Recently, a good friend of mine explained that his company offers 6 weeks of paid paternity leave, 3 of which he spent when his son was newborn, and 3 more a few months later.
In Sweden, parents are entitled to 480 days of total paid parental leave. Of those, 90 days are reserved exclusively for the father. In 2014, Swedish fathers took 25%, or 120 of the 480 days. Swedish fathers were entitled to 90 days, but took 120. 
In the United States, we join the ranks of Swaziland, Lesotho, and Papua New Guinea, offering 0 days paid leave. Statistically, that means American men took, on average, 100% of the 0 days paid paternity leave entitled under the law--no days, not one. 
Indonesia, a largely Muslim country, offers 84 days of parental leave at 100% pay. Saudi Arabia, another Muslim country, offers 70 days at 50% pay. Our highly industrious British allies, who sent two divisions into Normandy, offer 280 days for mothers and fathers alike. 
Working fathers have no legally protected, paid bonding time in America. For folks like me, this is not a concern.
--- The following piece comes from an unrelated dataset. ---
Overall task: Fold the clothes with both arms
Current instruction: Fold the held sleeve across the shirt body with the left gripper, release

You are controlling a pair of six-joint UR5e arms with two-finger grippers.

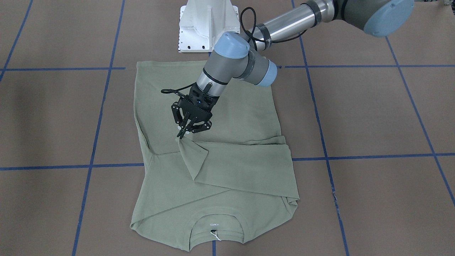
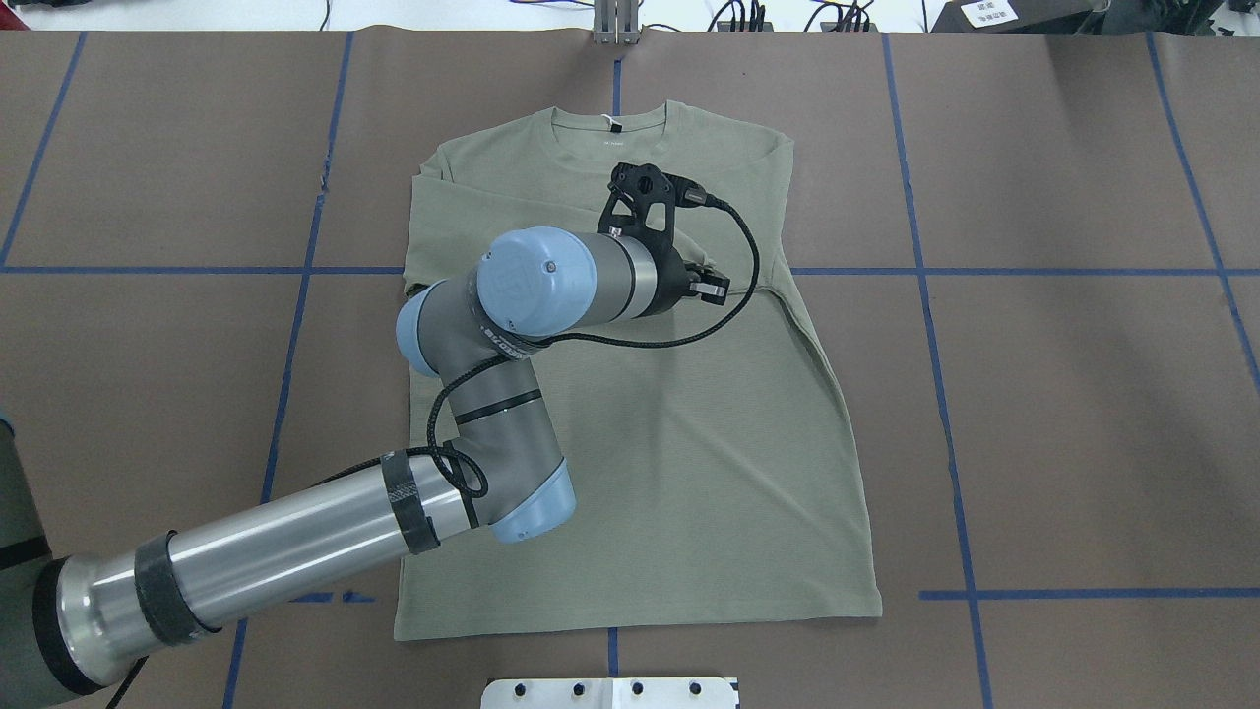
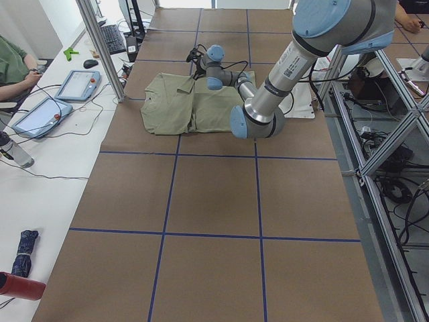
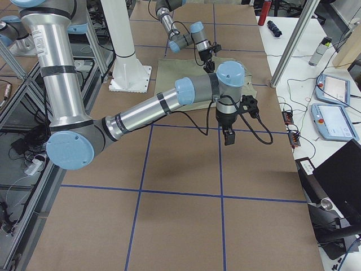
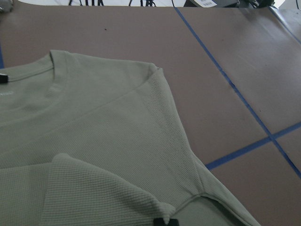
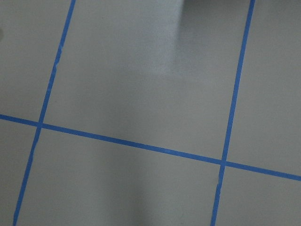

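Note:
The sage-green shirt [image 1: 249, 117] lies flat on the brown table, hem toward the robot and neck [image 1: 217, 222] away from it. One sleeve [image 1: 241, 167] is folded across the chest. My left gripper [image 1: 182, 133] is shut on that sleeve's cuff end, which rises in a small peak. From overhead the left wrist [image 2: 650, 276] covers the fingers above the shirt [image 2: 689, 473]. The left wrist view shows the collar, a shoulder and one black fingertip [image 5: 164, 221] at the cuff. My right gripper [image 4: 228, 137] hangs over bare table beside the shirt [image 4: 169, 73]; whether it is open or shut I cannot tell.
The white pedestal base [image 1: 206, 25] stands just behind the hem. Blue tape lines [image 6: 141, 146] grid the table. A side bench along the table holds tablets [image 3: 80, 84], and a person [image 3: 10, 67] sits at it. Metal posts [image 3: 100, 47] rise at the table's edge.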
I am fortunate to work flexibly, for an excellent firm that provides paid time off and the ability to work from home. I doubt the same would be true if I laid brick, or rebuilt transmissions, or drove a tractor trailer--its hard to drive a tractor trailer from home. Why should the inalienable right of a father to bond with his newborn, without financial stress, depend upon a chosen trade?
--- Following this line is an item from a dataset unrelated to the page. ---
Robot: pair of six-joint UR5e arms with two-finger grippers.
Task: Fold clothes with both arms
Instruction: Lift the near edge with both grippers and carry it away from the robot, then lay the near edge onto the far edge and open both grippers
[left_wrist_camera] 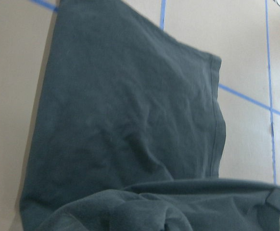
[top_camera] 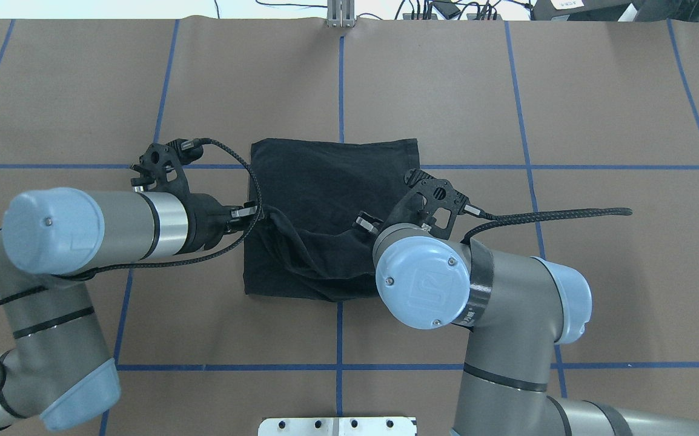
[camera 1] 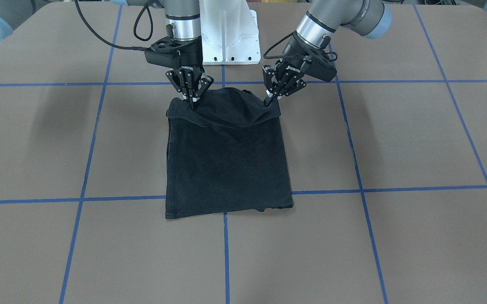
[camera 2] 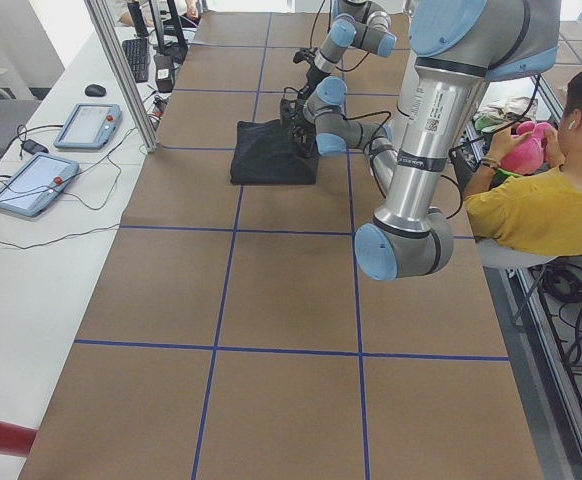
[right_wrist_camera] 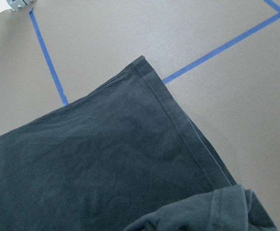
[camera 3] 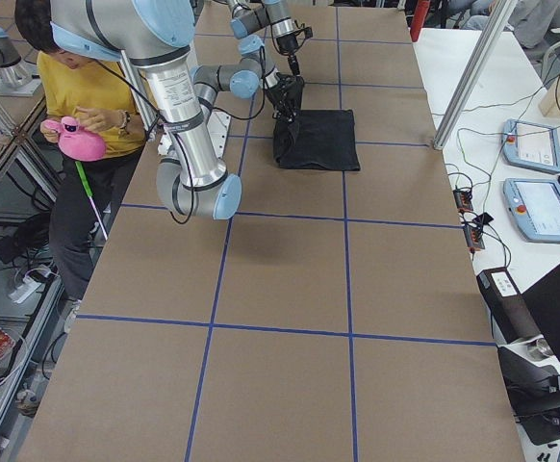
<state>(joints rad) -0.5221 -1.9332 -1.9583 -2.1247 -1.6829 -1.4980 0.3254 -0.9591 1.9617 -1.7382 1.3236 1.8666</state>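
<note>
The shirt (camera 1: 226, 164) lay at frame centre on the counter (camera 1: 395, 139). The fingers of the left gripper (camera 1: 272, 100) and right gripper (camera 1: 193, 102) were clenched on its upper corners. The cloth, soft and light, sagged between them, so the corners looked the best holds.

1. The black T-shirt (camera 1: 226, 169) is down on the table (camera 1: 395, 236) as a folded rectangle, plain black side up, and most of it is lying flat.
2. Its edge nearest the robot is up off the surface at both corners, and the cloth between them droops in a wrinkled sag.
3. The left arm (top_camera: 113, 221) comes in low from the side. The left gripper (camera 1: 270, 100) is tilted, fingertips pinched together on one raised corner.
4. The right arm (top_camera: 507, 284) bends in over the shirt. The right gripper (camera 1: 193, 102) points almost straight down, tips closed on the other corner.
</note>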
I learned a lot this first week, mostly through quiet observation. I learned about changing diapers, about my son's noises and breathing patterns, and so much more, all of which required time. John Jr. learned about me--he studied me, his beautiful eyes bouncing around my face, from my eyes to my ears, from my nose to shaggy beard.
In his first week, we introduced him to the salty ocean air and our farm at sunset.
The benefits of newborn bonding are self-evident, and all fathers are entitled to the same.
And so I am reminded of Josh Turner's song, "Time is Love."
"Time is love, gotta run,
Love to hang longer,
But I got someone who waits,
Waits for me and right now
[H]e's where I need to be,
Time is love, gotta run."
John Paul Fiske, Sr.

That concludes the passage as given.